UNCLE TOM’S CABIN
A non-descript, functional retirement complex now occupies the space at 1236 NE 115th Street, once the site of Uncle Tom’s Cabin, a restaurant noted for its homemade food. Tom Gaynor opened Uncle Tom’s Cabin in 1940 in a rustic log cabin surrounded by firs and cedars.
Uncle Tom’s Cabin was one of many diners which once graced major thoroughfares whose menus featured chicken, biscuits, salads, mashed potatoes or french fries, and mouthwatering pies. A far cry from today’s pre-packaged fare, everything was prepared on the premises. Many of these eateries graced the old Pacific Highway, including the Farm, Feasters, the Green Parrot Inn, Hildegard’s, and Rose’s Hi- way Inn. A trip north on the Bothell Highway featured the Coon Chicken Inn, Mammy’s Shack, and Bob’s Place.
There is little doubt that these diners were geared toward families. Meals were generally served family style, and although menus at all of them were almost identical, each had its own “diversion” for kids waiting for the food to be prepared, including horses and playgrounds. Uncle Tom’s Cabin featured a large fireplace and stuffed wild animals.
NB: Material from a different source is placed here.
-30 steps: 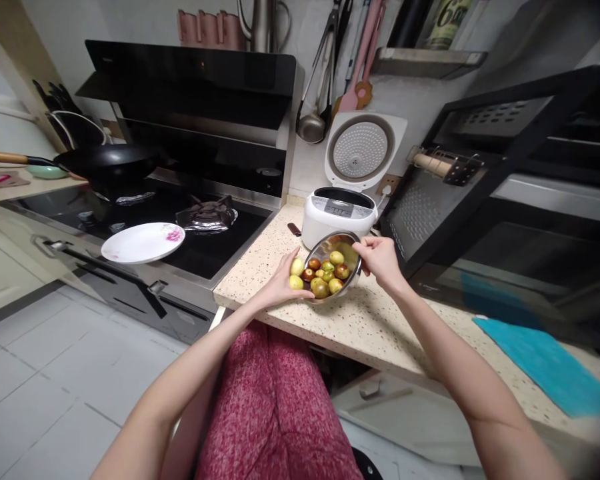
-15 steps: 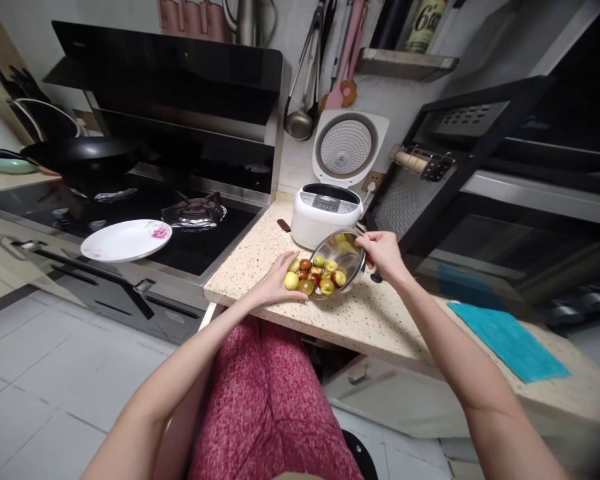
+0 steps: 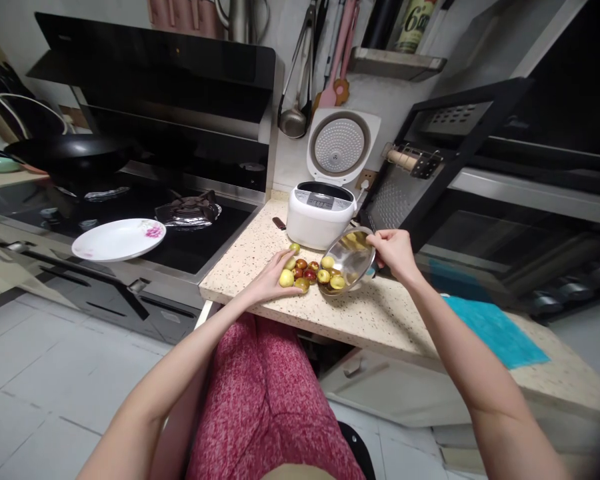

Tom Gaynor died in 1954, and the restaurant was sold. A disastrous fire in 1960 which destroyed the building and the surrounding picturesque grounds portended the demise of the mid-20th century roadside diner. Hildegard’s, on Aurora Avenue and Winona Avenue, succumbed in 1957, and Bob’s Place became the Mia Roma in 1972. The Farm closed the following year. The only holdout was Rose’s Hi-way Inn on the Pacific Highway in Federal Way. Originally opened in 1939, Rose’s stubbornly continued the tradition until March 17, 2003, when a fire destroyed the building and the last vestige of an already bygone era was snuffed out for good.